SUMMARY

Financial History, 1868-1880

1. When the war ended, the national debt consisted of two parts: the bonded, and the unbonded or floating.

2. As public sentiment demanded the reduction of the debt, it was decided to pay the bonds as fast as possible, and contract the currency by canceling the greenbacks.

3. Contraction went on till 1868, when Congress ordered it stopped.

4. The payment of the bonds brought up the question, Shall the 5-20's be paid in coin or greenbacks?

5. The Democrats in 1868 insisted that the bonds should be redeemed in greenbacks; the Republicans that they should be paid in coin,—and when they won, they passed the "Credit Strengthening Act" of 1869, and in 1870 refunded the bonds at lower rates.

6. In the process of refunding, the 5-20's, whose principal was payable in greenbacks, were replaced by others payable "in coin." In 1873, the coinage of the silver dollar was stopped, and the legal-tender quality of silver was taken away. The words "in coin" therefore meant "in gold."

7. In 1875 it was ordered that all greenbacks should be redeemed in specie after January 1, 1879 (resumption of specie payment).

8. In 1878 silver was made legal tender, and given limited coinage.

The South and the Negro

9. In 1869, three states still refused to comply with the Reconstruction Act of 1867 and had no representatives in Congress.

10. Such states as had complied and given the negro the right to vote were under "carpetbag" rule.

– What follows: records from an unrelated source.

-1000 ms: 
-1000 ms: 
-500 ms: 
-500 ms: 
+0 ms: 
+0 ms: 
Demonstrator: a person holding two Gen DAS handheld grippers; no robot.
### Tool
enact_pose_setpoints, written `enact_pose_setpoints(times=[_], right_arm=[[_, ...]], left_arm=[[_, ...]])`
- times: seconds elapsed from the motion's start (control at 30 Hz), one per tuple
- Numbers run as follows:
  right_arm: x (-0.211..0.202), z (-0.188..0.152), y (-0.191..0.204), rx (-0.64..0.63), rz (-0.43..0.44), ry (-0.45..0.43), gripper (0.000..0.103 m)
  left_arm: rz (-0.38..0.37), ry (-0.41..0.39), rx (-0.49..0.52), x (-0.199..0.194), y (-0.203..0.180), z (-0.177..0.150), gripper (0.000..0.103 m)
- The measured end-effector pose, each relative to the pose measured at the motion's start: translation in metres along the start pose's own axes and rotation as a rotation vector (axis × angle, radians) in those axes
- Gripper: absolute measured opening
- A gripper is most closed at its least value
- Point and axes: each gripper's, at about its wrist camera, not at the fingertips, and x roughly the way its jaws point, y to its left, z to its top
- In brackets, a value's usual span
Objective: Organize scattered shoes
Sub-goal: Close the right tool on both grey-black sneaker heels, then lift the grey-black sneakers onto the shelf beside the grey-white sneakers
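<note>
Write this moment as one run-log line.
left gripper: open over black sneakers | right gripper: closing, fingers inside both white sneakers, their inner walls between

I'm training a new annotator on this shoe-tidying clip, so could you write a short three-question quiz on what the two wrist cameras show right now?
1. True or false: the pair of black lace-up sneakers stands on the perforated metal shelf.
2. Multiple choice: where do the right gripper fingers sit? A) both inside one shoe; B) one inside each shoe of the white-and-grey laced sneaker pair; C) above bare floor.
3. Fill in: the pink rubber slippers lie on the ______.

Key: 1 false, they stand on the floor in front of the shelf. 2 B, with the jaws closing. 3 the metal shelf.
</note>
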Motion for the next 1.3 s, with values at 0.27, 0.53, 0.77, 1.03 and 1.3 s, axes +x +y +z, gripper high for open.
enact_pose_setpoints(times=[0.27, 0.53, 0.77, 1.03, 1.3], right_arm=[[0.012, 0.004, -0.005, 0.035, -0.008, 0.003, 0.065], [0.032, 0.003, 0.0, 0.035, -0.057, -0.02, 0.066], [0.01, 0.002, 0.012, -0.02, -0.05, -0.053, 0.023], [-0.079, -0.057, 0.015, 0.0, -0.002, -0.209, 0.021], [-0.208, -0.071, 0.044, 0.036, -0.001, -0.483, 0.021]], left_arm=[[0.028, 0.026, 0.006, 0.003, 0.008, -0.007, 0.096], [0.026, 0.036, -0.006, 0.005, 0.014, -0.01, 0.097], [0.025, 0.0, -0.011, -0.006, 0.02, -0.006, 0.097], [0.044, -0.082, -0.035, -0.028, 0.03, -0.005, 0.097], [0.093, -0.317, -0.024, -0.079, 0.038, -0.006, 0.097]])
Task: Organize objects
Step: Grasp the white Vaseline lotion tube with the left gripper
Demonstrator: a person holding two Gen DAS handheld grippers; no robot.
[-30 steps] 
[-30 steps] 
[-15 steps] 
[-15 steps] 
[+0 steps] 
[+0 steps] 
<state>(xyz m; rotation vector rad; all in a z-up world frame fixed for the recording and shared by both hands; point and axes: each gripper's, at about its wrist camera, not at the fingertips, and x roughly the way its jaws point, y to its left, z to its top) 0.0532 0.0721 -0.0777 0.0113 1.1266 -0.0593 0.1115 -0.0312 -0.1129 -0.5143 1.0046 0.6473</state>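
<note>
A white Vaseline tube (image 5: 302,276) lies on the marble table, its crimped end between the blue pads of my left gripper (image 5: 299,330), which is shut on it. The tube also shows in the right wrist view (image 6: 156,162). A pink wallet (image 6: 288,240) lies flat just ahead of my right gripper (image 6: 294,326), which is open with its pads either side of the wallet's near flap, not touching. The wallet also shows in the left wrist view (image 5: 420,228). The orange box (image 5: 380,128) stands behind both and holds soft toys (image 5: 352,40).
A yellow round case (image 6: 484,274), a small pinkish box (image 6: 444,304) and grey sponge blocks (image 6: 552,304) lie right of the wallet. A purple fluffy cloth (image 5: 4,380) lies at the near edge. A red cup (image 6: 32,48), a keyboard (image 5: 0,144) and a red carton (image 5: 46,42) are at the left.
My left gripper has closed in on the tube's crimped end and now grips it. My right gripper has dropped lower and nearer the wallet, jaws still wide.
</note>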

11. This rule became so unbearable that the Ku Klux Klan was organized to terrify the negroes and keep them from the polls.

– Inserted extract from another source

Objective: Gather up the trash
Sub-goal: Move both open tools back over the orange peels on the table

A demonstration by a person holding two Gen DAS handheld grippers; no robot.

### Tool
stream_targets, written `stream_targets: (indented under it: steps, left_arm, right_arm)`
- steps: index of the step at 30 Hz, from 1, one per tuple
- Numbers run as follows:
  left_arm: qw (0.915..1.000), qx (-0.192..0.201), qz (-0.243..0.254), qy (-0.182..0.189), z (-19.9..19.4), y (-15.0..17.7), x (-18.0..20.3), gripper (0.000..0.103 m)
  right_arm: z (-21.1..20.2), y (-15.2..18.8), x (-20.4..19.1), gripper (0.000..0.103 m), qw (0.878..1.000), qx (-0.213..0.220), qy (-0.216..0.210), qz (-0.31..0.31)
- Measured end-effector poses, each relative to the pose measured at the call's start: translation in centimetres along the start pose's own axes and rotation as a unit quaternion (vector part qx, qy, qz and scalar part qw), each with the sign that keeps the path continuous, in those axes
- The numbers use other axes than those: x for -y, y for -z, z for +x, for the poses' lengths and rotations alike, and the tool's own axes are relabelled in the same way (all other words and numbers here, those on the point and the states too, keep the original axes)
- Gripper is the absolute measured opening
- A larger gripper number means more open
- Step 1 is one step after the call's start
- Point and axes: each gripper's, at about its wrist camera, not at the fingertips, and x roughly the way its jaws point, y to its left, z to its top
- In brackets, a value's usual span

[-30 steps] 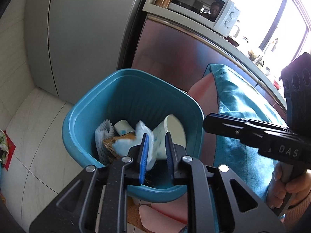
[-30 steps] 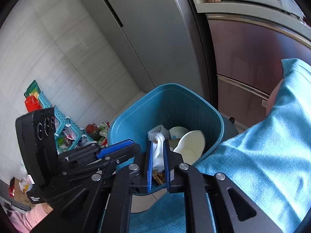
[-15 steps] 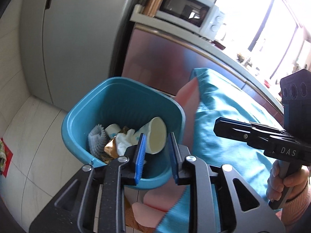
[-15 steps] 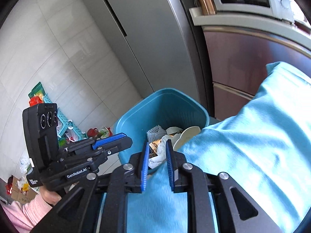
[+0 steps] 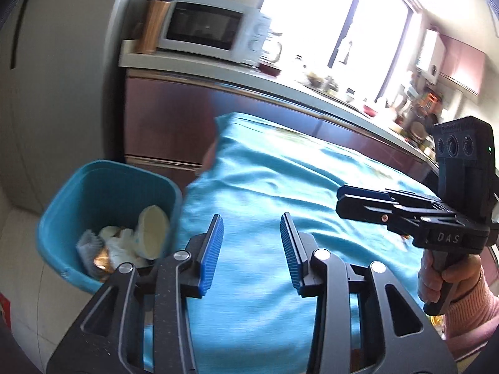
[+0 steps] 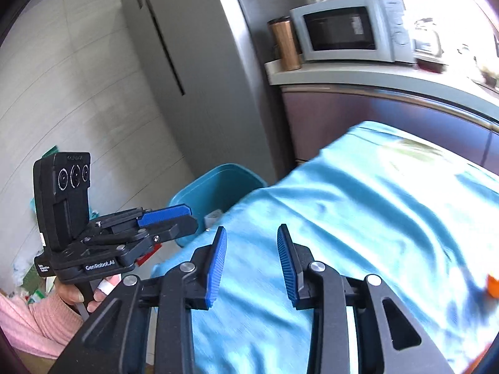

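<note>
To the lower left of the left hand-held gripper stands the blue plastic trash bin, on the floor against the table's end. It holds the collected trash: a cream paper cup lying on its side, crumpled white tissue, a pleated paper liner and a brown wrapper, all heaped together. The left hand-held gripper's jaws have just been opening and stand released with nothing between the blue pads; only the light-blue cloth covering the table shows through the gap. To its right the right hand-held gripper hangs over the same cloth, gripped by a hand in a pink knitted sleeve; its jaws too have just been opening and are released and empty. From this second hand-held gripper the bin lies ahead and left, half hidden behind the cloth's edge. Beyond both hand-held grippers a grey refrigerator, a copper-coloured tumbler and a white microwave oven stand on and beside a counter. At the far right edge an orange object is cut off. The cloth's surface and the sunlit clutter by the window are blurred.
</note>
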Motion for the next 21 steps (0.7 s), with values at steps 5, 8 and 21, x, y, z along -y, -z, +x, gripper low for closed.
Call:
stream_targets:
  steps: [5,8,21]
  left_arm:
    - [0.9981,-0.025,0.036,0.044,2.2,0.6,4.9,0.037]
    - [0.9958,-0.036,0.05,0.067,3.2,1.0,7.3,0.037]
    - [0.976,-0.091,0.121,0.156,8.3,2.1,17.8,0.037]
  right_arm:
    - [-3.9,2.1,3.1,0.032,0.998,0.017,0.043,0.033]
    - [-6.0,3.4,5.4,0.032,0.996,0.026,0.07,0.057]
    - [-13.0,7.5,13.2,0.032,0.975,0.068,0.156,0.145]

12. Congress in consequence sent out the Fifteenth Amendment to the Constitution, and in 1871 enacted the Force Act.

13. These and other issues, as that of amnesty, split the Republican party and led to the appearance of the Liberal Republicans in 1872.

14. In general, however, party differences turned almost entirely on financial and industrial issues.

[Illustration: INDUSTRIAL AND RAILROAD MAP OF THE UNITED STATES]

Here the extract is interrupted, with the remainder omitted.